TO DO:
Among the lines below, some may hold the word "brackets"; state how many do, giving only the number.

▬▬▬▬▬▬

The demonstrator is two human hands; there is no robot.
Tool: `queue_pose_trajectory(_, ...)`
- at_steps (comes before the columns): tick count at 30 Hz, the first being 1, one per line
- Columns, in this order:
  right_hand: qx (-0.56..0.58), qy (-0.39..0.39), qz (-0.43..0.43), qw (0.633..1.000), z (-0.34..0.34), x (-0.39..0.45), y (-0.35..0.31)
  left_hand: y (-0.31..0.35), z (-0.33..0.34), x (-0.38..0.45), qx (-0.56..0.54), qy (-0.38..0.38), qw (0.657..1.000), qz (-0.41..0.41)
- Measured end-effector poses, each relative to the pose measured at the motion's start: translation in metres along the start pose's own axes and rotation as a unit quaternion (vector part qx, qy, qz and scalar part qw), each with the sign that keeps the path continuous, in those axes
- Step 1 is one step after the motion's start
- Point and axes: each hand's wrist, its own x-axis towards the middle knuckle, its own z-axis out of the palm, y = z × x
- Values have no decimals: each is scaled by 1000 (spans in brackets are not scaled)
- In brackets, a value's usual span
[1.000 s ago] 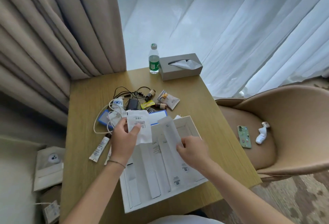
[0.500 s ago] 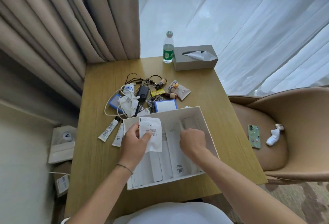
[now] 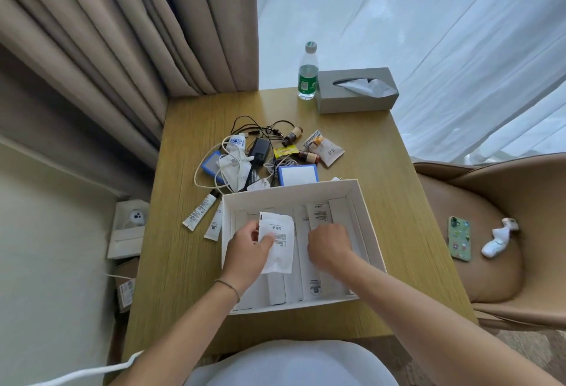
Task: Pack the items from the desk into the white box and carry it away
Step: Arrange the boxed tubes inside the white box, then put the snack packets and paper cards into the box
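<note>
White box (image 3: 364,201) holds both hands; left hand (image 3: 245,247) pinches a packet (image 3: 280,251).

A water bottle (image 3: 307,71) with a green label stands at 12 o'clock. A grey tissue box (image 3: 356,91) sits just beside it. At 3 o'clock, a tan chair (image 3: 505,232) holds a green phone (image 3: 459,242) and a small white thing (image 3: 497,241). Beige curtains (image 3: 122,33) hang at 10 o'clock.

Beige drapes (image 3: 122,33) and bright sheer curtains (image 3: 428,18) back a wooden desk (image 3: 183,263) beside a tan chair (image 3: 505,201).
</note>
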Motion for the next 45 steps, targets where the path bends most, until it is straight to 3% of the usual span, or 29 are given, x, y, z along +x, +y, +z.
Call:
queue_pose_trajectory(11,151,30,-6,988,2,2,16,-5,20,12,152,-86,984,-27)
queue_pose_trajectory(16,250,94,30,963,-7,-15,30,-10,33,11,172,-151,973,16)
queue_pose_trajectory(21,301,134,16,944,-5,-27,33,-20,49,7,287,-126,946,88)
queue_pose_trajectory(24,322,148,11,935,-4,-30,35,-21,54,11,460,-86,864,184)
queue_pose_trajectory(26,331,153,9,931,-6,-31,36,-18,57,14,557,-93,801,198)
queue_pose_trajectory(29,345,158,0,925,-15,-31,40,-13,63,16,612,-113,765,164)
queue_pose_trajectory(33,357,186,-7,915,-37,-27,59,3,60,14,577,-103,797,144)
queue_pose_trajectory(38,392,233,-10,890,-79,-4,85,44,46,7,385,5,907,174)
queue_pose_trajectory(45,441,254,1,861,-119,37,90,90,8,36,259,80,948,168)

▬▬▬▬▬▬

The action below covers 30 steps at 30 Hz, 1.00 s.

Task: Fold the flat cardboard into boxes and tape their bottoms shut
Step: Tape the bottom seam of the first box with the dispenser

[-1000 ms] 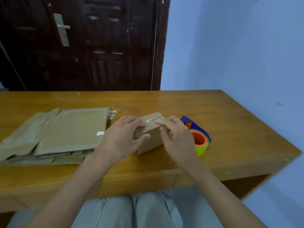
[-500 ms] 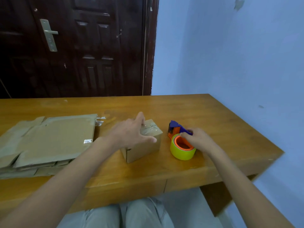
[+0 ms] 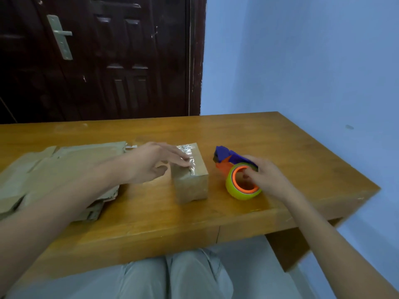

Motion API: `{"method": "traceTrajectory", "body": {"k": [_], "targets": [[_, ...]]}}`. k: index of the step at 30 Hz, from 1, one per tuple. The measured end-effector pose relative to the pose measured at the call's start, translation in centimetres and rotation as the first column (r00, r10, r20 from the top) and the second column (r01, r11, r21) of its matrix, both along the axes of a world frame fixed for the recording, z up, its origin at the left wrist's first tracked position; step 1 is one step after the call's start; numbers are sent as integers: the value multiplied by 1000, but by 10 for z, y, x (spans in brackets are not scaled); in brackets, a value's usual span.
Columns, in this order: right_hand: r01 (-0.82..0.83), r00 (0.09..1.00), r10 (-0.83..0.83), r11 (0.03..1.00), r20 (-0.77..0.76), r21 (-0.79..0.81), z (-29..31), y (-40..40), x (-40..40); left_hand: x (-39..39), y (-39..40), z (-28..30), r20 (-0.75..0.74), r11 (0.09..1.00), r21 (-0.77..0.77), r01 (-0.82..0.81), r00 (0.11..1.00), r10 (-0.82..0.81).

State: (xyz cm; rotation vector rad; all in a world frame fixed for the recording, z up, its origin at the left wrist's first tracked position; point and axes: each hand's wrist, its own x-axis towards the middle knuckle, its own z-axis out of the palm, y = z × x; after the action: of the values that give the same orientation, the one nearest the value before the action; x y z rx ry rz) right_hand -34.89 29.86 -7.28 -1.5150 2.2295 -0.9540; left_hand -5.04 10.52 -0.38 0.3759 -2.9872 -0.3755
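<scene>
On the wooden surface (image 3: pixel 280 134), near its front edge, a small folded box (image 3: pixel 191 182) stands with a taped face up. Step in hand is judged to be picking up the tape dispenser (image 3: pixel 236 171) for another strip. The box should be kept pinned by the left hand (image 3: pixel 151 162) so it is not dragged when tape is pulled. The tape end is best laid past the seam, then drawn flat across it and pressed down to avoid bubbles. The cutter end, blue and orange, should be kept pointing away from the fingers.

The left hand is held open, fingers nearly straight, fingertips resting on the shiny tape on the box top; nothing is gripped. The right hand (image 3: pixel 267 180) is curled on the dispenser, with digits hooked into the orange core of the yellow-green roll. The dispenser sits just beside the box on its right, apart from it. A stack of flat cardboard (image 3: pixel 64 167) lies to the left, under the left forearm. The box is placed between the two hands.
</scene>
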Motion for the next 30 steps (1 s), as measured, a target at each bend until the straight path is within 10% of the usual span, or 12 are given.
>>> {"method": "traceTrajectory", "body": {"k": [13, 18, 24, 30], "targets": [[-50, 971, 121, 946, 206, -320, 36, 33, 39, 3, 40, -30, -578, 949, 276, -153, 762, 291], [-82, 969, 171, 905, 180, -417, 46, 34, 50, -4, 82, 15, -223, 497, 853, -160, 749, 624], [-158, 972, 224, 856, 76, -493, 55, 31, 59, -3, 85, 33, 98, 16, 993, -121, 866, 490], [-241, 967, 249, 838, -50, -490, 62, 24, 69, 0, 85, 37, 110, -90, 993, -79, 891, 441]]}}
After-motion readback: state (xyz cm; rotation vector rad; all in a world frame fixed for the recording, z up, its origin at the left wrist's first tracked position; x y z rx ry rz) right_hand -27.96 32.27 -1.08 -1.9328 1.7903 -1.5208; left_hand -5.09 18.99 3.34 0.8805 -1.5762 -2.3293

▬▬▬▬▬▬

EXPECTED OUTPUT:
3